Thursday, April 12, 2012

Butt-Fugly Public Art of the Week-- April 12th

Bicentennial Bell Tower by Cambridge Seven Associates, Inc.

113 South Third Street

It was the 70's... what did you expect?
                       This is a bell tower? Quite pathetic. This has to be Independence National Historical Park's greatest living blunder, and that's saying something. This piece of shit has uselessly stood here for 46 years years, making millions of tourists over that period of time look up and say, "Huh?". It is the spawn of a bad idea that stemmed from more bad ideas. Fuck you, Bicentennial Bell Tower.
                       People love that goddamn Liberty Bell. For years, Philadelphians have especially gone bananas over this thing. Before it was an oversaturated image that everyone was sick of, the bell was a sacred shrine that existed within another sacred shrine, Independence Hall. Every time the bell was removed from the Hall, people protested... even when it would be paraded around town and returned the same day. In the mid 20th Century, the shit got real.
                       The new Independence National Historical Park, destroyer of some of  Philadelphia's greatest architectural treasures, was going to bring a lot more visitors to the bell, located in a little hallway at the bottom of a stairway in Independence Hall. It would need to be moved. The first idea was to move it to its own building at 3rd and Chestnut in 1958. People went fucking nuts and the National Park Service delayed the project.
                       By the early 1970's, preparations for the Bicentennial celebration began. At this point, Philadelphia was trying to put on a Bicentennial Exhibition and World's Fair, assuming that the entire world would be descending on the city. The Liberty Bell would have to be moved to keep Independence Hall from being overrun. The planners went back to 3rd and Chestnut, where a new Visitor's Center would be built... this could be the new location for the Liberty Bell. In 1972, the NHP commissioned the Cambridge Seven firm to design the new center with a bell tower that would house the world's most famous bell.
                       It was the 70's, so the cutting edge design Cambridge Seven came up with was asinine. An 106-foot rectangular brick tower, suspending the bell from cables all the way down to street level. Special windows would reflect sunlight inside the tower and onto the bell.
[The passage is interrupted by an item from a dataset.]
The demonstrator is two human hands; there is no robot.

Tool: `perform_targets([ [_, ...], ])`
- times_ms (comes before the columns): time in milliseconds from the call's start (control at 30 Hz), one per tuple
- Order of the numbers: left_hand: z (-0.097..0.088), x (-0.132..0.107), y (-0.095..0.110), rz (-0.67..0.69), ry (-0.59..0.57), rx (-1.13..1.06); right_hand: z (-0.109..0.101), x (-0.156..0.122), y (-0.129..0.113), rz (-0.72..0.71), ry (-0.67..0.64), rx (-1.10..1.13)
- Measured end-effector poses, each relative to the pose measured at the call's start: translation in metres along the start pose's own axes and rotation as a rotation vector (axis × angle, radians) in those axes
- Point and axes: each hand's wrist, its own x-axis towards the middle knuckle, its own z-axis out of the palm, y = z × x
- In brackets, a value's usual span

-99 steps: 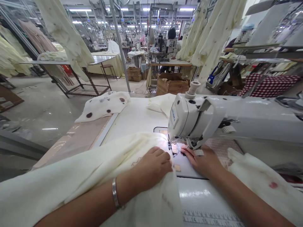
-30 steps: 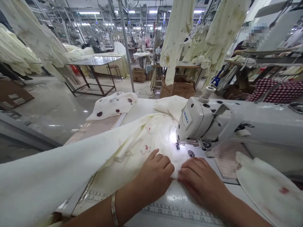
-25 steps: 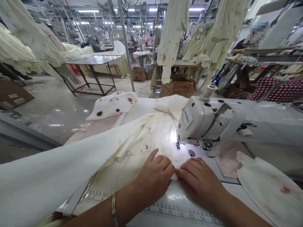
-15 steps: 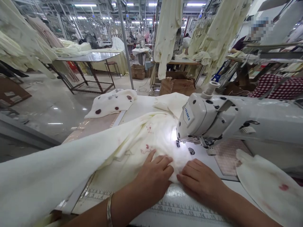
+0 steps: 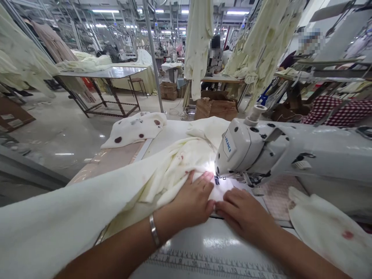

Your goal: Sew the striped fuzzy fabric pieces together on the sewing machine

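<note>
Cream fleece fabric (image 5: 171, 176) with small pink prints is bunched on the sewing machine bed, one long part trailing to the left. My left hand (image 5: 194, 199) lies palm down on it, fingers curled over the fabric close to the presser foot (image 5: 216, 180), with the thumb at its near edge. Fingers closed, my right hand (image 5: 244, 211) grips the same edge just right of it; the fingertips hide that part. Above stands the white sewing machine head (image 5: 240, 149), its lamp lighting the cloth by the needle.
A ruler strip (image 5: 203, 265) runs along the table's front edge. A spotted cream piece (image 5: 130, 130) lies at the back left, another cream piece (image 5: 328, 228) at the right. Beyond are a metal table (image 5: 101, 73), a cardboard box (image 5: 215, 109), hanging garments (image 5: 199, 50) and people at work.
Both hands have moved slightly away from me along with the fabric, the left hand coming closer to the presser foot. The fabric is more bunched, and more of the table in front shows.
</note>
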Motion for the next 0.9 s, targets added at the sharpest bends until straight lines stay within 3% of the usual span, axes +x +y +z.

The rendering of the Visitor's Center with a slightly different Bell Tower. 

This is how the bell would be displayed.
                        Philadelphians went FUCKING APESHIT when they saw the design. They complained that it looked like a prison turret. They complained about the Visitor Center's crappy 1970s-style design. They complained about the bell being too far away from Independence Hall. Frank Rizzo, mayor at the time, endorsed the bell's move but got crushed by the public outrage over the horrible look of the tower.
                         Eventually, the park folks caved and moved the bell onto Independence Mall, right across the street from Independence Hall. The ugly Mitchell Giurgola Liberty Bell Center was a huge improvement over Cambridge Seven's shitty tower. Despite the bell not moving to the Visitor's Center, the tower was built anyway! It would house a replica Liberty Bell (the Bicentennial Bell) that was gifted by the Queen of England in 1976.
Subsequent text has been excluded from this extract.